> **Your goal**
Please reproduce all the data exactly as written and omit the pictures.

══════

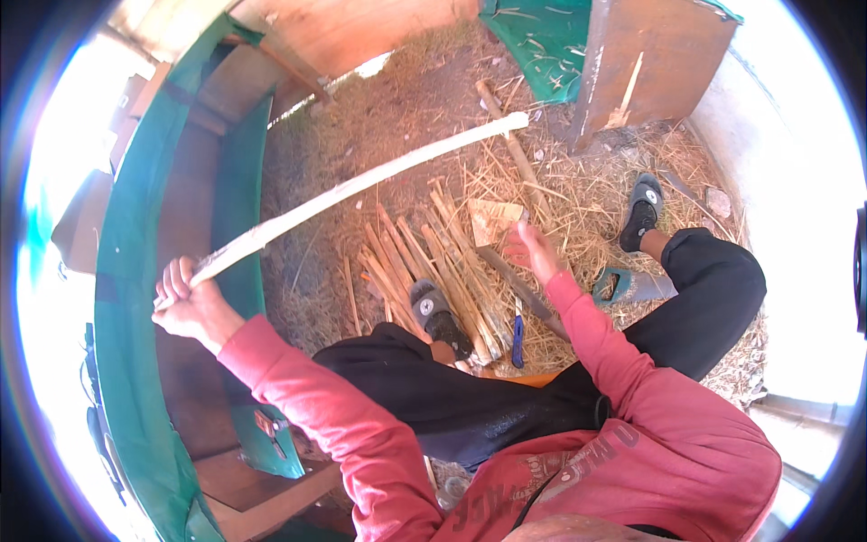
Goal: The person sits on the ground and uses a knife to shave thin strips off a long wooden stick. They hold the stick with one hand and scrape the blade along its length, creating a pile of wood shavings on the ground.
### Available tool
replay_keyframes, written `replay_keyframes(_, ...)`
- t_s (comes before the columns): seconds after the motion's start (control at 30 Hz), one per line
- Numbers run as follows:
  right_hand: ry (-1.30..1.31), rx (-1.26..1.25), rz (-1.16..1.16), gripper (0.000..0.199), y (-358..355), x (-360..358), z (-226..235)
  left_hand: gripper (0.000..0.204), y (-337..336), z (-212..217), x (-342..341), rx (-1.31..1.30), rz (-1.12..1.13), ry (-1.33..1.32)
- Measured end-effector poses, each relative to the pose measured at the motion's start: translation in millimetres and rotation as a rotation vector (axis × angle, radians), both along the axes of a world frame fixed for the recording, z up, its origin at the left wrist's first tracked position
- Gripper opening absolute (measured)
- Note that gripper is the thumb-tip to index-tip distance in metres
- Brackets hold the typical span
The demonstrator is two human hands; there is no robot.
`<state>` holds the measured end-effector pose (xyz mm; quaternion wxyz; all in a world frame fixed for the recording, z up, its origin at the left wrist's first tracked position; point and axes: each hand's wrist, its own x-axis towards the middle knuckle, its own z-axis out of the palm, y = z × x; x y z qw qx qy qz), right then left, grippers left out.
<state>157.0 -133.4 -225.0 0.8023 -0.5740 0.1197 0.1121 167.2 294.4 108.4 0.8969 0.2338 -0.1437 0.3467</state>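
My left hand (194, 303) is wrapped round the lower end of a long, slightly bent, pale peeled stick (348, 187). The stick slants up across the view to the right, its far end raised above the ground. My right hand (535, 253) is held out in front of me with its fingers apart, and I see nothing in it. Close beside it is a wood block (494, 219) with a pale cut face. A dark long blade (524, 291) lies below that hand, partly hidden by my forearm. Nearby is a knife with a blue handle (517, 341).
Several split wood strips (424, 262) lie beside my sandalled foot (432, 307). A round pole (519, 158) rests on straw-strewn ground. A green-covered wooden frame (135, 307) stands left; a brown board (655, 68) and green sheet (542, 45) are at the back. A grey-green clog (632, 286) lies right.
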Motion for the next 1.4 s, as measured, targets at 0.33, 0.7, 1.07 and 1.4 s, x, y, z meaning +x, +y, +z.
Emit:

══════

> **Your response**
Goal: The person sits on the ground and uses a knife to shave thin strips off a long wooden stick. They hold the stick with one hand and scrape the blade along its length, creating a pile of wood shavings on the ground.
### Available tool
replay_keyframes, written `replay_keyframes(_, ...)`
- t_s (comes before the columns): seconds after the motion's start (control at 30 Hz), one per line
- Numbers run as follows:
  right_hand: ry (-1.30..1.31), rx (-1.26..1.25), rz (-1.16..1.16), gripper (0.000..0.199), y (-358..355), x (-360..358), z (-226..235)
  left_hand: gripper (0.000..0.204), y (-337..336), z (-212..217), x (-342..341), rx (-1.31..1.30), rz (-1.12..1.13), ry (-1.33..1.32)
- Measured end-effector poses, each relative to the pose measured at the motion's start: translation in millimetres and rotation as a rotation vector (axis × angle, radians), both along the axes of a world frame fixed for the recording, z up, its origin at the left wrist's first tracked position
- Gripper opening absolute (measured)
- Note that gripper is the thumb-tip to index-tip distance in metres
- Brackets hold the typical span
The demonstrator is two human hands; there is no robot.
`<state>` holds the measured end-effector pose (xyz mm; quaternion wxyz; all in a world frame fixed for the recording, z up, its origin at the left wrist's first tracked position; point and axes: each hand's wrist, its own x-axis towards the middle knuckle, its own z-axis out of the palm, y = z × x; x y z qw qx qy qz), right then left, grippers left out.
<state>157.0 -133.4 -225.0 0.8023 -0.5740 0.1197 0.1121 167.2 294.4 108.4 0.8969 0.2338 -0.1437 0.3467</state>
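My left hand (194, 303) is wrapped round the lower end of a long, slightly bent, pale peeled stick (348, 187). The stick slants up across the view to the right, its far end raised above the ground. My right hand (535, 253) is held out in front of me with its fingers apart, and I see nothing in it. Close beside it is a wood block (494, 219) with a pale cut face. A dark long blade (524, 291) lies below that hand, partly hidden by my forearm. Nearby is a knife with a blue handle (517, 341).
Several split wood strips (424, 262) lie beside my sandalled foot (432, 307). A round pole (519, 158) rests on straw-strewn ground. A green-covered wooden frame (135, 307) stands left; a brown board (655, 68) and green sheet (542, 45) are at the back. A grey-green clog (632, 286) lies right.
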Motion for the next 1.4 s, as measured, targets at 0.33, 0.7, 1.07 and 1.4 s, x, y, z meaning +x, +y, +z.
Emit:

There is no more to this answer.